> [Work order]: Please filter the data down to the lines that include the word "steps" and copy them.

*** Opening of Dataset extract ***

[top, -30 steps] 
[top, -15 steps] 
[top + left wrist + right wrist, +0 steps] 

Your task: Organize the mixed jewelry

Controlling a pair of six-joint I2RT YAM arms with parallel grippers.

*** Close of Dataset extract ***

> [Result of this task]:
[top, -30 steps] 
[top, -15 steps] 
[top + left wrist + right wrist, +0 steps] 

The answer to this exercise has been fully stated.